Take a hike: Dicks Pass in Desolation Wilderness

Adam Jensen
Looking south from Dicks Pass, Half Moon Lake (foreground), Susie Lake (middle left) and Pyramid Peak (back right) are among the highlights.
Adam Jensen / Lake Tahoe Action |

Hiking up Dicks Pass in Desolation Wilderness is a great way to get a good look at a wide swath of the popular wilderness area at the southwest corner of Lake Tahoe. Most people will make the journey to the pass as part of an overnight backpacking trip, although it can be done as a long day hike as well. The 9,390-foot pass is roughly 6 miles one-way from both the Eagle Falls and Bayview trailheads, which start at Emerald Bay.

Front-loaded effort: On your way to Dicks Pass from the Bayview Trailhead, up, up, up is the name of the game until you get to the ridge above Granite Lake. Views of Emerald Bay ease the pain, and Lake Tahoe comes into view once you get to the switchbacks above Granite Lake. It’s a similar story from the Eagle Falls Trailhead, which features a stone staircase you may find yourself cursing at before you get to the top.

The good news: After the first couple miles, the trail mellows significantly. There are still ups and downs, but nothing like the uphill march presented at the beginning of the journey to Dicks Pass. Also, once the initial climbing is done, a few of Desolation Wilderness’ many lakes enter the picture. Upper and Middle Velma lakes, Dicks Lake and Fontanillis Lake each have their attributes and are worth checking out on your way to or from the pass.

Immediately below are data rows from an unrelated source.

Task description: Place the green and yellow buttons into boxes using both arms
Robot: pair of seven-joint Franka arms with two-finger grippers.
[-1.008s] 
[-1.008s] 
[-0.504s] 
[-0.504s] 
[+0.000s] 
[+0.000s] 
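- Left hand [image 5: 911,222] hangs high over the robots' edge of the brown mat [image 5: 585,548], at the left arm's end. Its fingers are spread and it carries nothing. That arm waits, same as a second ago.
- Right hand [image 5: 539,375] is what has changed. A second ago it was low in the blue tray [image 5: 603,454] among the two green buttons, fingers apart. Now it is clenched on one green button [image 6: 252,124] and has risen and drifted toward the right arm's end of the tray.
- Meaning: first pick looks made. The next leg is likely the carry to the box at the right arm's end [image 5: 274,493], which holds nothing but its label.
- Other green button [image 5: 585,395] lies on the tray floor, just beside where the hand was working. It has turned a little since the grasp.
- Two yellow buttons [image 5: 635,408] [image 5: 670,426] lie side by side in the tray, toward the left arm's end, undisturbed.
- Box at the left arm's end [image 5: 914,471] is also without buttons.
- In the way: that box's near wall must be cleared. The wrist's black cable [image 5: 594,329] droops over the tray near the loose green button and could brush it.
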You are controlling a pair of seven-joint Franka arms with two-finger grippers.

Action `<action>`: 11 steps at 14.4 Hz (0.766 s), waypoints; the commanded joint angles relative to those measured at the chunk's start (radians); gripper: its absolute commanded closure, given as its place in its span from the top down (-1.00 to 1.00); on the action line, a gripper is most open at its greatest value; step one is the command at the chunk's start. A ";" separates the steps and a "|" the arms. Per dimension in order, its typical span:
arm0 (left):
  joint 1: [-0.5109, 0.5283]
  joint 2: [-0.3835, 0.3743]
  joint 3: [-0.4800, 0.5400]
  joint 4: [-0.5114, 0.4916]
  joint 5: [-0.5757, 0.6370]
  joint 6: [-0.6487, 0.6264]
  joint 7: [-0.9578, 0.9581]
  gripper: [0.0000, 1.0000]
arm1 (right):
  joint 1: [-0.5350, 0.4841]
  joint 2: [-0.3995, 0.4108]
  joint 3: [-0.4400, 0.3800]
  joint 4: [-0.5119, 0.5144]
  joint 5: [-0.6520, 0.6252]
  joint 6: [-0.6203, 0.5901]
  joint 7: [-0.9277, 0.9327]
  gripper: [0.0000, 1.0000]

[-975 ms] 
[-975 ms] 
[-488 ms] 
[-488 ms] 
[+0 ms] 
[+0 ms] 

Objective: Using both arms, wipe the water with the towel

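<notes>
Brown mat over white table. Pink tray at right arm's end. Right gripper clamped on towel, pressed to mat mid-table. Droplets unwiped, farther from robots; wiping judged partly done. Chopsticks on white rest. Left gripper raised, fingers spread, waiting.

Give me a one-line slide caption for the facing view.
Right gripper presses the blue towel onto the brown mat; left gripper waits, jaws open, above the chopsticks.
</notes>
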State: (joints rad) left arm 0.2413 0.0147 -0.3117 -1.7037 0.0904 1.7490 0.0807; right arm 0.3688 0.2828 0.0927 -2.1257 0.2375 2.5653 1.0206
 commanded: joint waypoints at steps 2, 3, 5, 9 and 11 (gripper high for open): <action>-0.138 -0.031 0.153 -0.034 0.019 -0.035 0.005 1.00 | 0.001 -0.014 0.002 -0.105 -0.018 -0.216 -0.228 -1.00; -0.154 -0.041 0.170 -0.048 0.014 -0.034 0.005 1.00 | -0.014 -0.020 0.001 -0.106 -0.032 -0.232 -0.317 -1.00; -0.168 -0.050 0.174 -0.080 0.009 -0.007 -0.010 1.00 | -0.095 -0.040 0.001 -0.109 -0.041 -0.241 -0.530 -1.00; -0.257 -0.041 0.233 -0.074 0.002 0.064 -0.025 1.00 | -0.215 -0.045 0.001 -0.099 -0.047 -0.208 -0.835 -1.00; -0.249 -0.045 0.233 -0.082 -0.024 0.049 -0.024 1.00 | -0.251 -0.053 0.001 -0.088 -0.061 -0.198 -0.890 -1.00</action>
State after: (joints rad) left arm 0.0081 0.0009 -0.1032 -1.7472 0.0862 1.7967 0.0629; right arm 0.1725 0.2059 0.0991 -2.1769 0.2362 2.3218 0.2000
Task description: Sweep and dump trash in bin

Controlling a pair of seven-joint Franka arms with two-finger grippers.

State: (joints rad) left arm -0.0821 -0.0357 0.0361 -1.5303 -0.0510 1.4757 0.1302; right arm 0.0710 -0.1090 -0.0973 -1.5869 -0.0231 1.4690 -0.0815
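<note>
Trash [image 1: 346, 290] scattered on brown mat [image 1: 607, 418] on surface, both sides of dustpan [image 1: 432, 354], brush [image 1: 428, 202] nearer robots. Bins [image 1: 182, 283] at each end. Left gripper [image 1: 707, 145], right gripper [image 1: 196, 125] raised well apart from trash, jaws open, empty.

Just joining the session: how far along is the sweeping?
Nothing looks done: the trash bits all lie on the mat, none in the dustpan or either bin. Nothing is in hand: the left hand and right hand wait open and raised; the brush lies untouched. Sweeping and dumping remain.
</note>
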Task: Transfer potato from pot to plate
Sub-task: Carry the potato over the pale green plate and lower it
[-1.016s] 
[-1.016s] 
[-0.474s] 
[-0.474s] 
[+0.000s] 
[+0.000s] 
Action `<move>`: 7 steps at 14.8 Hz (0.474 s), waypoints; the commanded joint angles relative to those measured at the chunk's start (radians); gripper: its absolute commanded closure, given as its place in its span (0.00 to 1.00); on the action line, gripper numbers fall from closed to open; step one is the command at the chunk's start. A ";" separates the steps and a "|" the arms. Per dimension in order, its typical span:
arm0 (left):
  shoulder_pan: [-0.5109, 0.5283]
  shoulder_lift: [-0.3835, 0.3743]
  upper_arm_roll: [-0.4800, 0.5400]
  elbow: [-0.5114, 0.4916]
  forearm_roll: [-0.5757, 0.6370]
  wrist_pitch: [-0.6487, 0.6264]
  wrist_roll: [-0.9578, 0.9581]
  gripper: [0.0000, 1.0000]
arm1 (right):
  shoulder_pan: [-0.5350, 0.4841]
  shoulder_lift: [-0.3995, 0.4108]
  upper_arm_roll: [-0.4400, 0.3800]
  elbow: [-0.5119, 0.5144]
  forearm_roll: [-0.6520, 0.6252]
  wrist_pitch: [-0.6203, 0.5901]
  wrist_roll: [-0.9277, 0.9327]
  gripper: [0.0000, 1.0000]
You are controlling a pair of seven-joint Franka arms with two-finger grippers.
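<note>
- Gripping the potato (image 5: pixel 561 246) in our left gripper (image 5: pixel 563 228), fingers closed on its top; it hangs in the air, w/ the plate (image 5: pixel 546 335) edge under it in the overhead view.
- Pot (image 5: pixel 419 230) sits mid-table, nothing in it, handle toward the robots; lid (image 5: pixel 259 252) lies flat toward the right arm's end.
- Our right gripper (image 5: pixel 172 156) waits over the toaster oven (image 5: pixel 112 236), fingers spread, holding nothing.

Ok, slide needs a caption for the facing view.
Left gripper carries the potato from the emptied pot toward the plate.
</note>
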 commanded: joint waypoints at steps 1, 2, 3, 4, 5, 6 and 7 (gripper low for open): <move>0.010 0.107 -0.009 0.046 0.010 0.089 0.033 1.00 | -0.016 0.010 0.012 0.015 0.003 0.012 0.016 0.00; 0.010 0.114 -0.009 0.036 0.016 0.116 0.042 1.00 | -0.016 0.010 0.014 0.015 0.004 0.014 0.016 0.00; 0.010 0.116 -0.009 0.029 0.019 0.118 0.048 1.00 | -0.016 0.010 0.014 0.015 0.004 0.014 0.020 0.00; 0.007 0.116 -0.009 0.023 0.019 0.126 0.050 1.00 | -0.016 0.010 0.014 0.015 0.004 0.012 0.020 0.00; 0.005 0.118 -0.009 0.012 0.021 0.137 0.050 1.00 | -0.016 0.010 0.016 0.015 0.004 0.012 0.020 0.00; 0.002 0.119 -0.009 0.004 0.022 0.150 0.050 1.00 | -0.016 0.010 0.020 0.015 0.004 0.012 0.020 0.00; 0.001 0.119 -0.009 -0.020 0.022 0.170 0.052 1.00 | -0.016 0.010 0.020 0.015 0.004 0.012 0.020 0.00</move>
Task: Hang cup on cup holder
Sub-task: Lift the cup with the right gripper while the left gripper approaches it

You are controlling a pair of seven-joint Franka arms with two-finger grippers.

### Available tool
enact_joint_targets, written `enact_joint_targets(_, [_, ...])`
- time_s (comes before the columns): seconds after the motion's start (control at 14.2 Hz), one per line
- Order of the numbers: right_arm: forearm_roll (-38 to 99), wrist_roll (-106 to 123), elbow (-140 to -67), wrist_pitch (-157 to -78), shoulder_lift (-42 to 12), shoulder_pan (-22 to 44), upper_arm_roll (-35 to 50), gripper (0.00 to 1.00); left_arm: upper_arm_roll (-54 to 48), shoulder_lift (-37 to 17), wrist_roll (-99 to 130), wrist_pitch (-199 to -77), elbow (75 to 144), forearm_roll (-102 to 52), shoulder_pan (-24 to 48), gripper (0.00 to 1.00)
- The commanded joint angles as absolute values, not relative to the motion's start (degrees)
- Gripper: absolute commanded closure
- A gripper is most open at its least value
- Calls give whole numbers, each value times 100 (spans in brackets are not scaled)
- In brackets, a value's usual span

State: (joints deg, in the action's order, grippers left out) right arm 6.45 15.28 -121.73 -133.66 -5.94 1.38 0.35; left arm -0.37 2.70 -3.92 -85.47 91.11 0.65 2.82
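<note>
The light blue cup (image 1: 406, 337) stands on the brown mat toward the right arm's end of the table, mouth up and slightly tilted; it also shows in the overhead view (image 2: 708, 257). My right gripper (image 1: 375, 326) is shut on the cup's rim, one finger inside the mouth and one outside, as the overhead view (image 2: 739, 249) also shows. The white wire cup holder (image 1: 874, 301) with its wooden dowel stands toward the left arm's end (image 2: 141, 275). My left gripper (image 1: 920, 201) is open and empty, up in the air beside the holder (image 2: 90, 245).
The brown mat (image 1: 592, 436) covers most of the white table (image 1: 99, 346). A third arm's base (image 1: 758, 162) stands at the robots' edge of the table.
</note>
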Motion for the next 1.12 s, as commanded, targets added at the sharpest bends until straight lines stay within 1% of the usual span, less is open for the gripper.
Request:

More climbing: While that’s probably the last thing you wanted to hear, the final climb up Dicks Pass is relatively easy compared to the initial push, and you’ll likely reach your destination before you know it. Enjoy the views of Dicks Lake while you’re at it.

The pay off: The view from the top of Dicks Pass is nothing short of spectacular. Looking south, Half Moon Lake and Susie Lake are clearly visible, while Aloha Lake peaks around the corner. Pyramid Peak leads the eye toward distant Sierra Nevada peaks. Looking north, take in all the terrain you just covered, and appreciate Desolation’s granite expanses.

Notes: Entering Desolation Wilderness requires a permit. Day-use permits are free and available at Bayview and Eagle Falls trailheads. Overnight permits are available through the U.S. Forest Service. Overnight wilderness permits are $5 per person for the first night and $10 per person for two or more nights up to 14 days. Weather can change rapidly in the Sierra Nevada, so always be prepared for inclement weather and the possibility of spending a night in the wilderness. More information is available on the U.S. Forest Service Lake Tahoe Basin Management Unit website.


Bag the summit: Dicks Peak is the third highest summit in Desolation Wilderness. The peak isn’t too far from the pass, although there is more vertical and challenging terrain involved.